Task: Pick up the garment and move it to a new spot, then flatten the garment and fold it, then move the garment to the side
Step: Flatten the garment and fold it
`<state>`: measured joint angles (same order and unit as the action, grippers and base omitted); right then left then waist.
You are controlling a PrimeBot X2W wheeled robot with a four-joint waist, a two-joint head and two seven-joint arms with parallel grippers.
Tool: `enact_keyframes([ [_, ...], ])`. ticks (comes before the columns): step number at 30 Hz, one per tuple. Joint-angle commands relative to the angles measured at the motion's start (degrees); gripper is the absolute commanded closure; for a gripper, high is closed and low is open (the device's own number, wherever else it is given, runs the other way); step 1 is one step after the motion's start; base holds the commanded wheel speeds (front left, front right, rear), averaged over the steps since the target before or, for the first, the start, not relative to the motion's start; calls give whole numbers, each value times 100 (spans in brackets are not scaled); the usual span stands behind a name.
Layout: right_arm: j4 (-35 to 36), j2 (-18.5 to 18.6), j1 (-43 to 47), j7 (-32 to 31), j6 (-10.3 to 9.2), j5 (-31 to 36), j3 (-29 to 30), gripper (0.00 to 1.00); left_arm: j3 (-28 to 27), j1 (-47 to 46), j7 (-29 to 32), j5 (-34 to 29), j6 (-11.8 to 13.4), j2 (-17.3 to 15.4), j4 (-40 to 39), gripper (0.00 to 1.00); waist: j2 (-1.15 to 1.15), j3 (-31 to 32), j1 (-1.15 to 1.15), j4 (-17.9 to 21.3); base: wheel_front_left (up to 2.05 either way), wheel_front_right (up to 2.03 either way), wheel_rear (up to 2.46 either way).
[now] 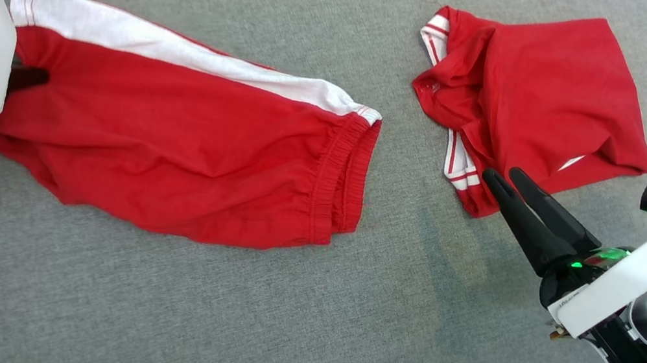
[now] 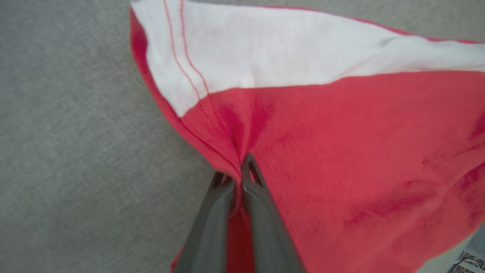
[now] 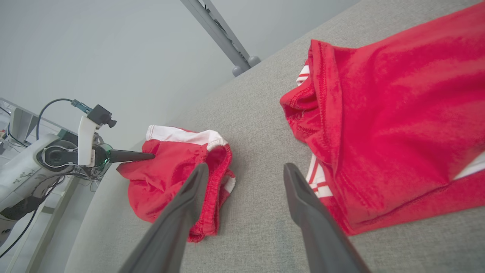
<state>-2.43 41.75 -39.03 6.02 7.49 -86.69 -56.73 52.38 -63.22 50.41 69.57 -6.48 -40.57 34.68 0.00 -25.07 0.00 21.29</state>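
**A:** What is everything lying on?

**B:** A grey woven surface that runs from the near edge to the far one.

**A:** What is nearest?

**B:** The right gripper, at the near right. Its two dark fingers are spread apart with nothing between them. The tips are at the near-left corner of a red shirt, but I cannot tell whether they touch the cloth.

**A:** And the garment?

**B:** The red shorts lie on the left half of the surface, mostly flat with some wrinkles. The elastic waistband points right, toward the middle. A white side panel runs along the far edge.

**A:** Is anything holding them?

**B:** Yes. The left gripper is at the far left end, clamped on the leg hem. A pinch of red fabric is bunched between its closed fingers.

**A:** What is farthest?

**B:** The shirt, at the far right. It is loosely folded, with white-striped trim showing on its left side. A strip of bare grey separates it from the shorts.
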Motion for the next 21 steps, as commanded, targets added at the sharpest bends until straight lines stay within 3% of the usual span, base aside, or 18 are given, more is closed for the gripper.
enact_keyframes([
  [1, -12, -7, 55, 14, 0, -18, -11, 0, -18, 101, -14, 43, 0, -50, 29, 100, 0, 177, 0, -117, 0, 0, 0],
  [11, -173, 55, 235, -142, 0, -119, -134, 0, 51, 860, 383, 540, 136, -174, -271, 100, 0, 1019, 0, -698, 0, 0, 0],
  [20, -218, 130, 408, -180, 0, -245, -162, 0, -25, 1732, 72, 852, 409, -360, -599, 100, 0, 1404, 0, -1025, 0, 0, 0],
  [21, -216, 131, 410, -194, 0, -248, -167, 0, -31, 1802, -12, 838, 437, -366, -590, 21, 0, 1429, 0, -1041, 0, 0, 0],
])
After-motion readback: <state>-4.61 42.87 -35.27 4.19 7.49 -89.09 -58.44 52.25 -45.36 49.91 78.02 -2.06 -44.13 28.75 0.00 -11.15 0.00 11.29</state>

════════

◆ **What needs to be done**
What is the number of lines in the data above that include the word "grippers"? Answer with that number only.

◆ **Exercise result**
2